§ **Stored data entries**
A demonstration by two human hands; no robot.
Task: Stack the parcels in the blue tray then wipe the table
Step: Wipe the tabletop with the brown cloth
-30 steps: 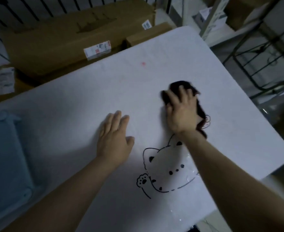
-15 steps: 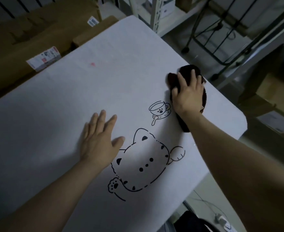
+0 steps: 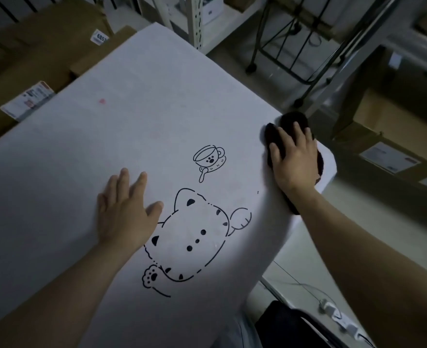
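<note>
A white table (image 3: 137, 126) with a cat and cup drawing fills the view. At its right edge lies a dark cloth (image 3: 286, 124), pressed flat under my right hand (image 3: 294, 159), whose fingers are spread over it. My left hand (image 3: 125, 212) rests palm down on the table beside the cat drawing, fingers apart, holding nothing. A small pink spot (image 3: 102, 101) marks the table further back. The blue tray and the parcels are out of view.
Brown cardboard boxes (image 3: 31, 59) with labels stand behind the table at the left. A black wire rack (image 3: 290, 54) and white shelf posts stand at the back right. More labelled boxes (image 3: 388, 146) sit on the floor to the right. A white cable lies on the floor.
My right hand has slid the cloth from the middle of the table out to its right edge. The view has swung right, and the blue tray has left the frame.
</note>
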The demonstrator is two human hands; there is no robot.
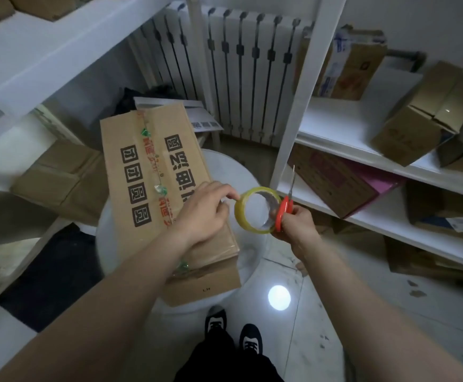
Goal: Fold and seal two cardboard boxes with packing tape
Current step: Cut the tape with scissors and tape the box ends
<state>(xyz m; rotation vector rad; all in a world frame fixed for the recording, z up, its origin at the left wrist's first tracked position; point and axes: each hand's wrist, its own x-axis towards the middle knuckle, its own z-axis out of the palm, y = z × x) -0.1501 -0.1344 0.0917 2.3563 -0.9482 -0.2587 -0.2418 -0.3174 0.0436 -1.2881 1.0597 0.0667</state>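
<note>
The right hand (296,220) is closed around the tape roll (257,210) together with red scissors (285,208), blades pointing up. The left hand (208,213), just left of the roll, pinches at its rim, apparently hunting the tape's free end. The box (153,172) lies flat under and beyond the left hand, on a round white counter (224,164). Next move, as I judge it: peel a length free and lay it along the box's seam.

Yellow tape roll (256,210), red-handled scissors (284,210), brown black-printed box (153,172).
</note>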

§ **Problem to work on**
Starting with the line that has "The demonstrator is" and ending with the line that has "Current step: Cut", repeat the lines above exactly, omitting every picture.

§ **Answer for this exercise**
The demonstrator is two human hands; there is no robot.
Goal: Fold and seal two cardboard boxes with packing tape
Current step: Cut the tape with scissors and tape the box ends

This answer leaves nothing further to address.